В овраге - Глава 5
– Ах, деточки, деточки, деточки... – быстро забормотал Костыль и встал; его одолевала дремота. – Ну, спасибо за чай, за сахар, деточки. Пора и спать. Стал уж я трухлявый, балки во мне все подгнили. Хо-хо-хо!
И, уходя, он сказал:
– Умирать, должно, пора!
И всхлипнул. Старик Цыбукин не допил своего чаю, но еще посидел, подумал; и выражение у него было такое, будто он прислушивался к шагам Костыля, бывшего уже далеко на улице.
– А Сашка-кузнец, чай, наврал, – сказала Аксинья, угадав его мысли.
Он пошел в дом и немного погодя вернулся со свертком; развернул – и блеснули рубли, совершенно новые. Он взял один, попробовал на зуб, бросил на поднос; потом бросил другой...
– Рубли-то взаправду фальшивые... – проговорил он, глядя на Аксинью и точно недоумевая. – Это те... Анисим тогда привез, его подарок. Ты, дочка, возьми, – зашептал он и сунул ей в руки сверток, – возьми, брось в колодец... Ну их! И гляди, чтоб разговору не было. Чего бы не вышло... Убирай самовар, туши огонь...
Липа и Прасковья, сидевшие в сарае, видели, как один за другим погасли огни; только наверху у Варвары светились синие и красные лампадки, и оттуда веяло покоем, довольством и неведением. Прасковья никак не могла привыкнуть к тому, что ее дочь выдана за богатого, и когда приходила, то робко жалась в сенях, улыбалась просительно, и ей высылали чаю и сахару. И Липа тоже не могла привыкнуть, и после как уехал муж, спала не на своей кровати, а где придется – в кухне или сарае, и каждый день мыла полы или стирала, и ей казалось, что она на поденке. И теперь, вернувшись с богомолья, они пили чай в кухне с кухаркой, потом пошли в сарай и легли на полу между санями и стенкой. Было тут темно, пахло хомутами. Около дома погасли огни, потом слышно было, как глухой запирал лавку, как косари располагались на дворе спать. Далеко, у Хрыминых Младших, играли на дорогой гармонике... Прасковья и Липа стали засыпать.

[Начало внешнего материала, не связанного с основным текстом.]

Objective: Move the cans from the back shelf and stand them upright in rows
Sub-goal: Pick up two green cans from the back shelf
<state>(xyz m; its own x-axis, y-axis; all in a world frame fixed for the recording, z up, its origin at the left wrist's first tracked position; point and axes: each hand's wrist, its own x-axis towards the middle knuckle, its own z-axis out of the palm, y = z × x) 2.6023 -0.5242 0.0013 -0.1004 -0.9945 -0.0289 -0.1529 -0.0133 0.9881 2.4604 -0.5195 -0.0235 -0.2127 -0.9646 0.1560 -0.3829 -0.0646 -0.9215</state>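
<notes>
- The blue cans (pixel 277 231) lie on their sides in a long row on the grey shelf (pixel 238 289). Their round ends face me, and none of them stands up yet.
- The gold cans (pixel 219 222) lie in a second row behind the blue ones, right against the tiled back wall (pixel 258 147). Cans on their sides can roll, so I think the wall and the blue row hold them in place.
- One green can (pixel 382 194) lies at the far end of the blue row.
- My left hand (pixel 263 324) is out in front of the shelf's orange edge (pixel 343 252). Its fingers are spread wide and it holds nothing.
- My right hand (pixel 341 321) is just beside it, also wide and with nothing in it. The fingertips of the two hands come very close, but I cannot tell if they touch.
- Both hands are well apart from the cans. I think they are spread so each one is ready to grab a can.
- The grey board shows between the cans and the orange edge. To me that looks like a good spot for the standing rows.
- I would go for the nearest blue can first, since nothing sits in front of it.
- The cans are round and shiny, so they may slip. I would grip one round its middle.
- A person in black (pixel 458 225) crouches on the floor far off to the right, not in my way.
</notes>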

И когда их разбудили чьи-то шаги, было уже светло от луны; у входа в сарай стояла Аксинья, держа в руках постель.
– Тут, пожалуй, прохладней... – проговорила она, потом вошла и легла почти у самого порога, и луна освещала ее всю.

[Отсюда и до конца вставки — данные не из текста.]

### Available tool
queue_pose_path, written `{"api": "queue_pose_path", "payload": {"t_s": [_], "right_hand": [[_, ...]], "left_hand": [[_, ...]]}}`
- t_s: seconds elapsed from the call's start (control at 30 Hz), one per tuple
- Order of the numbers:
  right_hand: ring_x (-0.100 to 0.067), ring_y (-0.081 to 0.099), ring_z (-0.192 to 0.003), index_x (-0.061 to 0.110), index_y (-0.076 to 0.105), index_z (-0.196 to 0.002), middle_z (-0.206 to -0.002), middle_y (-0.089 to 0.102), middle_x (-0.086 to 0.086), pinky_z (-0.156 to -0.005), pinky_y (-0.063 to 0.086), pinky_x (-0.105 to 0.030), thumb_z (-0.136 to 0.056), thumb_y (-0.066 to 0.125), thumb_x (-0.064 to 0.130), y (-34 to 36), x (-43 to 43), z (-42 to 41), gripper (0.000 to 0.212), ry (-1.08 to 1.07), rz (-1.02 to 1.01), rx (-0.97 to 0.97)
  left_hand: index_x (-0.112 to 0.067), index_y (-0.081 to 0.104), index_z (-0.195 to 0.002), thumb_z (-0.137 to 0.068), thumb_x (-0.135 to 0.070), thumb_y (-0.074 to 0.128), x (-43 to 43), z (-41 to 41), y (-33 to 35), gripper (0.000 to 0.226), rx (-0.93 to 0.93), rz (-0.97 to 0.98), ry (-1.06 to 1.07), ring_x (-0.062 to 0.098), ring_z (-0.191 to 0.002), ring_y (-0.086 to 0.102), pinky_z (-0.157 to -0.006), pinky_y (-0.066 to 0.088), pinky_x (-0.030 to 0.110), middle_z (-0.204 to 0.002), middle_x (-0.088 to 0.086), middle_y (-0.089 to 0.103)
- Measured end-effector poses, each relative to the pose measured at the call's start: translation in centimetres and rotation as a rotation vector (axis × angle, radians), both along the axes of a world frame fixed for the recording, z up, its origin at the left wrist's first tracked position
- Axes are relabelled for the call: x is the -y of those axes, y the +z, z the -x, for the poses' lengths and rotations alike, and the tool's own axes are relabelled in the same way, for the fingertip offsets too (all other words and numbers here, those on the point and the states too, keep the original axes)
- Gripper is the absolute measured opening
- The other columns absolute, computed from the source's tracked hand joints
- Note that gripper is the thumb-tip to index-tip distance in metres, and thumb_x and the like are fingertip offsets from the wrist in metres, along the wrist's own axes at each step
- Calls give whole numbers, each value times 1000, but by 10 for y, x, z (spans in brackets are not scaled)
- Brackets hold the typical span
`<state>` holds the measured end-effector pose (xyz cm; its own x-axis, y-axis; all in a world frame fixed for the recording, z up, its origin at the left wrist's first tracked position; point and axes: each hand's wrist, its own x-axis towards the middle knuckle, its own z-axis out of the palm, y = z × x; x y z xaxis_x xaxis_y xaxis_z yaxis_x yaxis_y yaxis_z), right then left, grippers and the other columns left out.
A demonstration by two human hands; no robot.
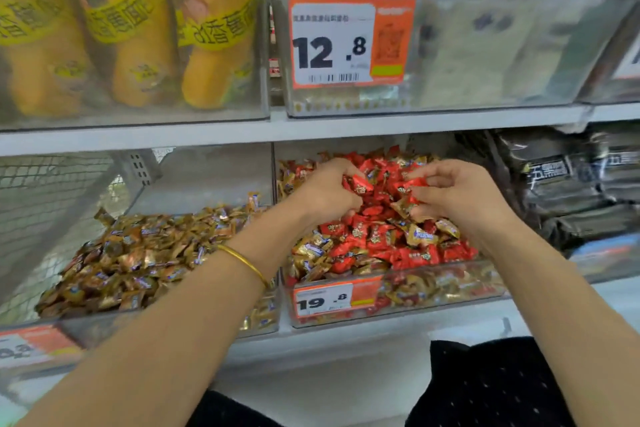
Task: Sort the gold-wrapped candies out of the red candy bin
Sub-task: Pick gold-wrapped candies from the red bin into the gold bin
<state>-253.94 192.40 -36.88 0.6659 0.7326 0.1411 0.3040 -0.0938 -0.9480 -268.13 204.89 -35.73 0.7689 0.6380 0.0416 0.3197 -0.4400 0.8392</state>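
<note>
The clear red candy bin [450,291] on the lower shelf holds red-wrapped candies [360,229] with gold-wrapped candies [420,236] mixed in. Both hands are in the middle of the pile. My left hand [325,191] has its fingers curled round red candies at its fingertips. My right hand [457,191] pinches a gold-wrapped candy [403,207] low in its fingers, with a red one touching its upper fingertips. To the left stands a clear bin of gold-wrapped candies [145,256].
A 19.8 price tag [325,302] sits on the red bin's front. Above are bins of yellow packs [138,45] and white packs [485,45] with a 12.8 tag [332,45]. Dark packets [571,184] are stacked at right. A wire mesh panel [45,191] is at far left.
</note>
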Motion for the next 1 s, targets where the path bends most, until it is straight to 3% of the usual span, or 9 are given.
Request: {"api": "queue_pose_path", "payload": {"t_s": [0.1, 0.17, 0.23, 0.33, 0.47, 0.6, 0.7, 0.9, 1.0], "right_hand": [[-14, 67, -60, 15, 67, -86, -99, 62, -7, -62, 57, -22, -83, 62, -7, 6, -19, -14, 23, -71, -30, 139], [-17, 66, -91, 10, 66, -109, -112, 65, -9, -81, 52, -25, -81, 63, -4, 11, -30, -23, 32, -52, 56, 328], [-22, 55, -117, 10, 56, -128, -126, 60, -9, -101, 42, -32, -82, 59, -3, 10, -33, -29, 48, -39, 185, 478], [-24, 45, -128, 13, 51, -134, -136, 52, -10, -106, 30, -27, -85, 54, -6, 3, -26, -34, 52, -128, 188, 620], [-21, 46, -124, 21, 56, -130, -132, 55, -5, -104, 28, -22, -86, 54, -2, 1, -27, -20, 50, -110, 137, 789], [-22, 16, -141, 46, 44, -134, -150, 32, 13, -114, 12, -54, -90, 51, 46, -9, -56, 15, 45, 310, 328, 1138], [-26, -8, -144, 51, 33, -137, -157, 9, 12, -110, -3, -65, -80, 47, 69, -30, -77, 19, 61, 438, 517, 1291], [-24, -3, -145, 49, 31, -137, -157, 12, 12, -111, -1, -61, -80, 50, 66, -36, -83, -15, 63, 348, 551, 1267], [-23, 2, -145, 52, 30, -137, -156, 14, 12, -113, 3, -57, -81, 48, 68, -29, -80, -36, 61, 280, 562, 1194]], "left_hand": [[-24, 46, -127, -83, -3, 60, -4, -27, -5, 50, -4, -83, -8, 12, -69, 55, -46, 38, 11, -113, 11, 52], [-29, 34, -138, -81, -2, 60, -5, -42, -5, 69, -34, -157, -74, 25, -107, 53, -72, 43, 14, -138, 12, 33], [-27, 25, -145, -80, 0, 57, -7, -47, -4, 77, -33, -231, -162, 21, -129, 36, -93, 31, 12, -143, 4, 29], [-19, 37, -142, -81, 11, 48, -22, -39, -3, 69, 19, -283, -174, 5, -123, 35, -87, 23, -5, -130, -9, 42], [-19, 47, -134, -82, 14, 41, -48, -19, -8, 62, -39, -374, -23, 19, -126, 45, -87, 39, 15, -143, 1, 43], [-14, 52, -130, -85, 11, 43, -58, -2, -13, 52, -35, -409, 23, 15, -128, 43, -102, 31, 18, -137, 3, 49], [-16, 51, -131, -85, 12, 40, -57, 1, -15, 55, -47, -437, 42, 14, -127, 43, -97, 30, 14, -136, 2, 50], [-16, 49, -133, -86, 13, 40, -60, 4, -13, 56, -90, -413, 30, 17, -128, 43, -105, 36, 25, -141, 4, 46], [-17, 47, -135, -86, 11, 42, -61, 4, -12, 56, -156, -400, -7, 17, -124, 47, -97, 44, 27, -144, 4, 41]]}}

Она не спала и тяжко вздыхала, разметавшись от жары, сбросив с себя почти все – и при волшебном свете луны какое это было красивое, какое гордое животное! Прошло немного времени, и послышались опять шаги: в дверях показался старик, весь белый.
– Аксинья! – позвал он. – Ты здесь, что ли?
– Ну! – отозвалась она сердито.
– Я тебе давеча сказал, чтоб бросила деньги в колодец. Ты бросила?
– Вот еще, добро в воду бросать! Я косарям отдала...
– Ах, боже мой! – проговорил старик в изумлении и в испуге. – Озорная ты баба... Ах, боже мой!
Он всплеснул руками и ушел и, пока шел, все что-то приговаривал. А немного погодя Аксинья села и вздохнула тяжело, с досадой, потом встала и, забрав в охапку свою постель, вышла.
– И зачем ты отдала меня сюда, маменька! – проговорила Липа.
– Замуж идти нужно, дочка. Так уж не нами положено.
И чувство безутешной скорби готово было овладеть ими. Но казалось им, кто-то смотрит с высоты неба, из синевы, оттуда, где звезды, видит все, что происходит в Уклееве, сторожит. И как ни велико зло, все же ночь тиха и прекрасна, и все же в божьем мире правда есть и будет, такая же тихая и прекрасная, и все на земле только ждет, чтобы слиться с правдой, как лунный свет сливается с ночью.
И обе, успокоенные, прижавшись друг к другу, уснули.